7 septembre > Essai France

N’en déplaise aux fossoyeurs des humanités classiques, aux "pédagogistes" qui font les programmes scolaires et que Jean-Michel Delacomptée fustige sévèrement dans son livre, on ne dira jamais assez l’effet bénéfique des grands textes sur les jeunes esprits en formation. C’est d’ailleurs à 20 ans, méchamment plaqué par son premier amour, une blonde, que le futur essayiste a lu Montaigne et ses Essais pour la première fois. Il s’en est trouvé si bien qu’ils ne se sont plus quittés depuis. Celui-là consacrant à celui-ci, à son époque, le XVIe siècle, et à ses contemporains, comme Ambroise Paré, plusieurs ouvrages remarqués, dont Et qu’un seul soit l’ami, La Boétie (Gallimard, 1995). Montaigne précurseur du feel-good, pourquoi pas ?

Jean-Michel Delacomptée revient aujourd’hui à son auteur de dilection en lui consacrant un essai fort personnel, où le je est très présent et où il exprime sans ambages ses opinions et ses critiques sur notre propre siècle, à travers un portrait tout en empathie, sensible, de l’homme à travers son œuvre. Il se situe ainsi dans le droit-fil de sa pensée, lui qui écrivait, dans sa préface aux Essais de 1580 : "Ainsi, lecteur, je suis moi-même la matière de mon livre." Montaigne, inventeur de l’autofiction, pourquoi pas non plus ? C’est dire s’il est moderne. L’essai de Delacomptée aurait pu s’appeler Bonjour Montaigne, plutôt qu’Adieu. Mais l’auteur part du postulat que les Essais ne sont plus guère lus ni enseignés de nos jours, que le nom même de Montaigne est en train de s’effacer, pour, à la fin de son propre livre, plaider au contraire pour des retrouvailles nécessaires. Montaigne, depuis ses "pénates célestes", continuant de veiller sur nous.

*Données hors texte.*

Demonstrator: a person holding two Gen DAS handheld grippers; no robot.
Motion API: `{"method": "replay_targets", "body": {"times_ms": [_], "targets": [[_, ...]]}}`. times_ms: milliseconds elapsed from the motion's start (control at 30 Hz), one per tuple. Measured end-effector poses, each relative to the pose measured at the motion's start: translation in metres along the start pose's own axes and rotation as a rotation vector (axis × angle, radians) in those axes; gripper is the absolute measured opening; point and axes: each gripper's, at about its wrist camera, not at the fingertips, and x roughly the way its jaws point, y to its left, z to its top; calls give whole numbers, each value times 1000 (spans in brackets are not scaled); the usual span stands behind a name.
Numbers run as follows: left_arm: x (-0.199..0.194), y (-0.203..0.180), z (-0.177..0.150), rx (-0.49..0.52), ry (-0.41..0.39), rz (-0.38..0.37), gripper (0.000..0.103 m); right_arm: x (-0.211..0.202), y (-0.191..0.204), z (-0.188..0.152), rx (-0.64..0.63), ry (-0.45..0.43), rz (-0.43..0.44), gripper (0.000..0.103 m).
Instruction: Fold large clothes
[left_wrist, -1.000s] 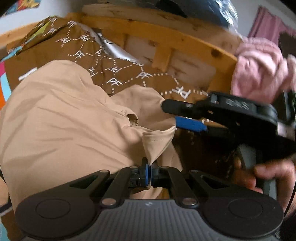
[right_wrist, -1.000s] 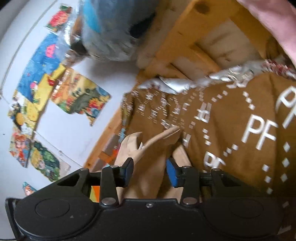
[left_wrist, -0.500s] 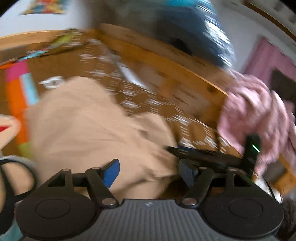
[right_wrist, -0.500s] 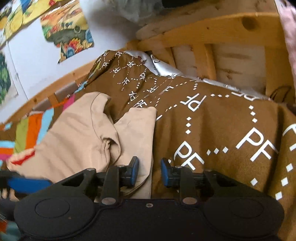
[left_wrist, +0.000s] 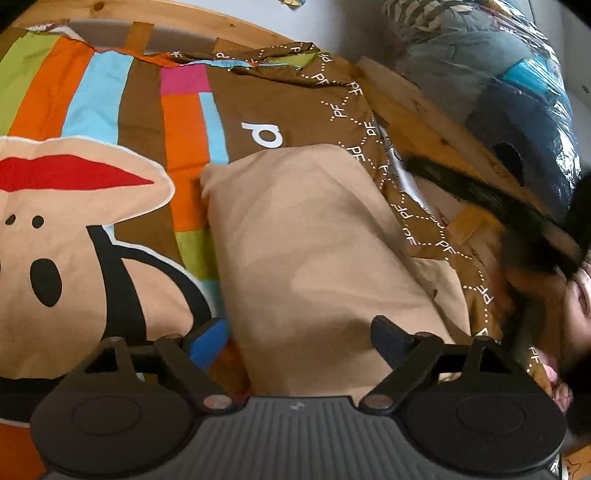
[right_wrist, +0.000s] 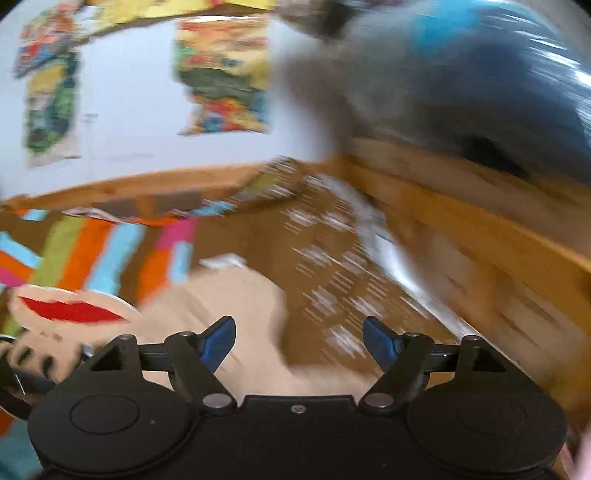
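The tan garment (left_wrist: 314, 251) lies folded on the striped cartoon bedspread (left_wrist: 110, 110), its long axis running from the left gripper (left_wrist: 299, 338) away toward the wooden bed frame (left_wrist: 424, 107). That gripper hangs over the near end, jaws spread wide, holding nothing. The right view is blurred, yet shows wall posters (right_wrist: 225, 74) and the right gripper (right_wrist: 299, 341) also agape and empty, above the garment's edge.

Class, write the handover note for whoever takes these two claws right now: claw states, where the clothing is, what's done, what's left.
Left claw: open, empty, over the near end of the tan garment.
Right claw: open, empty; its view is motion-blurred.
The garment lies as a folded oblong on the brown PF-print blanket and striped monkey bedspread.
Done: at least one fold.
Left: probably a final fold, then tidying.
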Motion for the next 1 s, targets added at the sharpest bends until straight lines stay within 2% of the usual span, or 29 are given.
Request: {"method": "replay_targets", "body": {"times_ms": [100,167,267,333,500,700,767,833,900,1000], "targets": [[6,15,-1,-43,38,-16,90,59,23,19,-108,-7,104,77],[7,21,-1,-55,60,-12,90,95,37,20,-150,27,144,73],[9,28,-4,-42,88,31,89,129,55,1,-199,123,166,67],[10,35,-8,-57,109,42,89,139,60,-22,-170,156,176,62],[2,41,-10,-88,129,66,87,138,72,-59,-105,92,131,60],[-22,38,-20,-98,75,82,89,128,93,-64,-204,24,32,59],[-28,36,-19,-102,45,86,90,117,90,-59,-209,14,33,60],[-31,35,-16,-112,7,99,94,96,81,-51,-178,17,77,68],[-33,35,-13,-132,-13,103,98,69,70,-50,-143,-13,102,87],[-35,33,-10,-138,-36,109,100,37,60,-59,-96,15,109,87]]}}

L’idée est séduisante, nourrie d’une lecture minutieuse mais jamais pédante - même si Delacomptée s’irrite contre les "conversions" en français moderne de la langue des Essais, une création si particulière, si proche encore du latin, et surtout familière. On y découvre un Montaigne débarrassé des clichés qui lui collent aux chausses : ni conservateur, ni moralisateur, ni bigot, même s’il fut un tenant de l’ordre, loyal envers la monarchie et le catholicisme, mais sans aucun des excès de ses contemporains - il conseilla un temps Henri IV, le roi qui a donné l’édit de Nantes à la France -, ni misogyne, même si les femmes occupent peu de place dans ses Essais : enfant mal-aimé par sa mère, Antoinette de Louppes, alors qu’il vénérait son père, Pierre Eyquem, puis mari de Françoise de La Chassaigne, sans passion mais fidèle, il les y mentionne à peine. Ce qui ne l’empêchait pas d’apprécier le "beau sexe".

"Un honnête homme, c’est un homme mêlé", disait Montaigne, qui préférait la nature à la civilisation, le passé au présent, et la liberté individuelle à tout embrigadement. Il se voulait "seigneur philosophe" et non "maître de vie". On le prendrait pourtant bien comme gourou.